4 Post-COVID Mental Health Careers

The COVID pandemic has led to an ongoing mental health crisis for many people. Learn how you can make a positive impact and help others process and recover from trauma with these five in-demand mental healthcare careers.

Over the course of the COVID-19 pandemic, have you ever found yourself feeling anxious or depressed? If so, you’re not alone. Whether it was from fear of getting the virus, stress over the financial fallout, loneliness from months of social isolation, or one of many other reasons, more than 40% of Americans reported experiencing anxiety or depression at some point in the last year.

While vaccines have brought with them the hope that the pandemic may soon be under control, the mental health issues that so many have experienced because of it won’t magically disappear.
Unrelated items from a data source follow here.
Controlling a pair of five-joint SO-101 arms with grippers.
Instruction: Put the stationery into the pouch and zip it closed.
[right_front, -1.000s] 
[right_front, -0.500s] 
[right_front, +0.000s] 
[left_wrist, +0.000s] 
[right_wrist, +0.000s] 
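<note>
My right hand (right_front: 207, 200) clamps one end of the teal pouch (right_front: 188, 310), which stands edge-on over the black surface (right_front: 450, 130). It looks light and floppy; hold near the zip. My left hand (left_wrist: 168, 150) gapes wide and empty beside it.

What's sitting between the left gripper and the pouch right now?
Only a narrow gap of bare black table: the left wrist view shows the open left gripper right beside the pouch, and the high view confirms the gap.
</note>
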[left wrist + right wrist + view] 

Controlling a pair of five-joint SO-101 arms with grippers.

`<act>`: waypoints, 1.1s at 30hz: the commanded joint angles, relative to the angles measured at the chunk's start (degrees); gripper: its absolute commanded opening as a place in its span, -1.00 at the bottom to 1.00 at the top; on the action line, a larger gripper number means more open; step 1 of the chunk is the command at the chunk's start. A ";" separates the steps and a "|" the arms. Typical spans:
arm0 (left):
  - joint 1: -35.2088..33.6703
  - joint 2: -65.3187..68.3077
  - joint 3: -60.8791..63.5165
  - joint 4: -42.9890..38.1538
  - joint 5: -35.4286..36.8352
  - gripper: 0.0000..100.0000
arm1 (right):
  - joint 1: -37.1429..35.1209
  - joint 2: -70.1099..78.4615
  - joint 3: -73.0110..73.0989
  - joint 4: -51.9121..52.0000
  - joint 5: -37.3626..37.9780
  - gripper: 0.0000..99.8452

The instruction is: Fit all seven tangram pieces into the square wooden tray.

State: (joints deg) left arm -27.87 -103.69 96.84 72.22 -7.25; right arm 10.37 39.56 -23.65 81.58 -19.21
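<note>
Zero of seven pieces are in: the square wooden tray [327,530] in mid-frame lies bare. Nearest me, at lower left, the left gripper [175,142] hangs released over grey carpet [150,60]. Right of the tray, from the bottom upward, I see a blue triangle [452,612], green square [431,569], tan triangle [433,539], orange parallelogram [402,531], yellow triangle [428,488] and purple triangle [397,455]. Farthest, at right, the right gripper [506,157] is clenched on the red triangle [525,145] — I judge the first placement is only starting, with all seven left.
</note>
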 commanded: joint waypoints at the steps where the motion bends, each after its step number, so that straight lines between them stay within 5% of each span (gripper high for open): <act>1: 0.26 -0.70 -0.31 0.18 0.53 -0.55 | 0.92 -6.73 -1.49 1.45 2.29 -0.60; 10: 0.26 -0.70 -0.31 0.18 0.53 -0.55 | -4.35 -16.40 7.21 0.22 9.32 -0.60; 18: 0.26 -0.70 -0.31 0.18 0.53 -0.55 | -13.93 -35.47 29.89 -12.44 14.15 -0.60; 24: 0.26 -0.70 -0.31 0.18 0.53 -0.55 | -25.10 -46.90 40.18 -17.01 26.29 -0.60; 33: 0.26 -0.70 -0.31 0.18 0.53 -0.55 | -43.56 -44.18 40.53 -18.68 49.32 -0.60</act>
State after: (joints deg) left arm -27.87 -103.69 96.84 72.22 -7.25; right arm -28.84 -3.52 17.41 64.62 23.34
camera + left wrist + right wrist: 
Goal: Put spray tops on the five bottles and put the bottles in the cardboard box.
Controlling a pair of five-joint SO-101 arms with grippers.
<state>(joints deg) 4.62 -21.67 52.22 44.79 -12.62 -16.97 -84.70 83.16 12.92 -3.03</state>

In fact, it may take years before we fully understand the impact COVID-19 had on our collective psyche, and for some, it will take the help of mental health professionals to work through the trauma, rebuild resilience, and truly recover.

If you’re looking for a challenging career in healthcare, Touro College and University System can provide you with the tools and techniques to help others handle the mental after-effects of COVID-19. Whether you want to help companies shape empathetic policies as workers return to work, you believe in holistic treatment that heals both body and mind, or you feel called to help underserved and diverse communities, you’ll find the right program to help you achieve your goal.
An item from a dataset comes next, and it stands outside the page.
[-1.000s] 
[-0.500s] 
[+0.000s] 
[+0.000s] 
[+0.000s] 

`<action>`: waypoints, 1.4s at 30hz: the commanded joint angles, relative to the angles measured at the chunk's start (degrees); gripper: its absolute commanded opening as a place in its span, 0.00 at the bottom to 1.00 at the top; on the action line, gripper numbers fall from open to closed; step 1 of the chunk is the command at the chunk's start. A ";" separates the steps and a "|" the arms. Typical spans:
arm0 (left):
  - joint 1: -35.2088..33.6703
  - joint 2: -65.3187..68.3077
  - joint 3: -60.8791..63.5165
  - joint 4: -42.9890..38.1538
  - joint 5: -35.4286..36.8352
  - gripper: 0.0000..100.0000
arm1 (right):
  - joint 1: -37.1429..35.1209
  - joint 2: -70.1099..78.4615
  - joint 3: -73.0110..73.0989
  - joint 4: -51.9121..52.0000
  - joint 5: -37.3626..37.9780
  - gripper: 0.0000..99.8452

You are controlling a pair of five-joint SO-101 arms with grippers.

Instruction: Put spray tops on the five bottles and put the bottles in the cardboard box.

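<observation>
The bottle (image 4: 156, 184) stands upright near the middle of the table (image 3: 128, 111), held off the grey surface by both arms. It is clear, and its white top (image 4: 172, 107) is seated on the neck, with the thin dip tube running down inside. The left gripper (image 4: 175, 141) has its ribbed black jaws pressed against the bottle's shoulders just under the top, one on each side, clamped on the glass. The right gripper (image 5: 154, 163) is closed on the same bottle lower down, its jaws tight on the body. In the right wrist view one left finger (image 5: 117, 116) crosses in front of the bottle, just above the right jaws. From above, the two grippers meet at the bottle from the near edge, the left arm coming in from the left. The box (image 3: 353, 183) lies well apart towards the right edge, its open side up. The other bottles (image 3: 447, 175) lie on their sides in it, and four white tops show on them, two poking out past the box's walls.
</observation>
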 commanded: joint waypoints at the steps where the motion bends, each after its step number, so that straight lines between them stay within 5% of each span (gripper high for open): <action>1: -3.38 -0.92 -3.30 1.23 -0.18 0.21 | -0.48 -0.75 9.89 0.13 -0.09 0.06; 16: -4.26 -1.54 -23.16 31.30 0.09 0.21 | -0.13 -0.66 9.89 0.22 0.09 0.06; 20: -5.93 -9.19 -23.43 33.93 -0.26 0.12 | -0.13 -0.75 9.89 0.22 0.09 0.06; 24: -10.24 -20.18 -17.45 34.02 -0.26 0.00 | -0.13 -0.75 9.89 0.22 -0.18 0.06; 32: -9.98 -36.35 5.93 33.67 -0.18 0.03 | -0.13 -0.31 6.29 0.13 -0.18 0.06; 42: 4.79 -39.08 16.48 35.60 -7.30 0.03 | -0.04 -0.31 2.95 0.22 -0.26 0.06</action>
Our network of schools makes it easy to build on your bachelor’s degree and pursue a master’s degree in a healthcare field like Public Health, Osteopathic Medicine, Clinical Mental Health Counseling, and more. No matter which program you choose, you’ll complete a robust curriculum, often taught by practicing faculty, and you’ll receive hands-on, real-world training that will fully prepare you to get your license and practice in your field upon graduation.

If you’re looking for a career that will help others begin to heal from the pandemic check out these five healthcare jobs that have the potential to make a real impact on mental health.
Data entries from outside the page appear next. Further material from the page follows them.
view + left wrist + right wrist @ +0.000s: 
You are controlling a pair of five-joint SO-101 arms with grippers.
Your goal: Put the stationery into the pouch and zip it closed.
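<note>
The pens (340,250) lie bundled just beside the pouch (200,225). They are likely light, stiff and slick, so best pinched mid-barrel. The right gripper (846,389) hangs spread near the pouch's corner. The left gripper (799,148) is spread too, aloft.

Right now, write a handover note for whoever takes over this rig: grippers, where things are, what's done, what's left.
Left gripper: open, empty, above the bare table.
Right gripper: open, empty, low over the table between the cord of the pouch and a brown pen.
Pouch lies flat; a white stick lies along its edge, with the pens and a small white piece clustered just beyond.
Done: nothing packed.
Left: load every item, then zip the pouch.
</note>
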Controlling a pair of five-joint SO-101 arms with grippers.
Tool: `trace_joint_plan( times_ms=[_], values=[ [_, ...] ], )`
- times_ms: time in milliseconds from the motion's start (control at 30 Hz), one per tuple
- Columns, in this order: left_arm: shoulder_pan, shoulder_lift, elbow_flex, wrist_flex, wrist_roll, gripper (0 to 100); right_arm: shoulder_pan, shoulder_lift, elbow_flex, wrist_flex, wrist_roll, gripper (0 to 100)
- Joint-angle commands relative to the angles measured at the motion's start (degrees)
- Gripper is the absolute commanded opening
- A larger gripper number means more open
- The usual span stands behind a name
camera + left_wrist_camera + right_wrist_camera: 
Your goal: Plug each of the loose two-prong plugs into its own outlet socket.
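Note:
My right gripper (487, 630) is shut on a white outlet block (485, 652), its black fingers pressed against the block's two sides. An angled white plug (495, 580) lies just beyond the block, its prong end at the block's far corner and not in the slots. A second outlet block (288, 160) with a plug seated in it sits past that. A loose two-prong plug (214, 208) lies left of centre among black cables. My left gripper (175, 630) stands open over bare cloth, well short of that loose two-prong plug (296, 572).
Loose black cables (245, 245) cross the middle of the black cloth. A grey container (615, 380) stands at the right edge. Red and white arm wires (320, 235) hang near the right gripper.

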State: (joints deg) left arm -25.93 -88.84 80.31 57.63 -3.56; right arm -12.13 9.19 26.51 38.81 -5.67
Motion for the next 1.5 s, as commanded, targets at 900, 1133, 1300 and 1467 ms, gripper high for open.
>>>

#1 Mental Health Counselor

It’s estimated that nearly 20% of people who get COVID-19 will also develop anxiety, depression, or another mental health issue within three months. With over 33 million cases in the US (and counting), that adds up to more than 6.6 million Americans who will be affected – and in the coming months and years, the need for mental health counselors will be greater than ever.

With a master’s degree in Mental Health Counseling from the School of Health Sciences of Touro College, you’ll be fully trained to provide the support that patients recovering from COVID-19 need to manage their mental wellbeing.

As part of our comprehensive curriculum, you will complete both robust coursework taught by clinically active faculty and an intense clinical internship, preparing you to become a licensed mental health counselor and to apply for the Credentialed Alcoholism and Substance Abuse Counselor (CASAC)-Trainee certificate.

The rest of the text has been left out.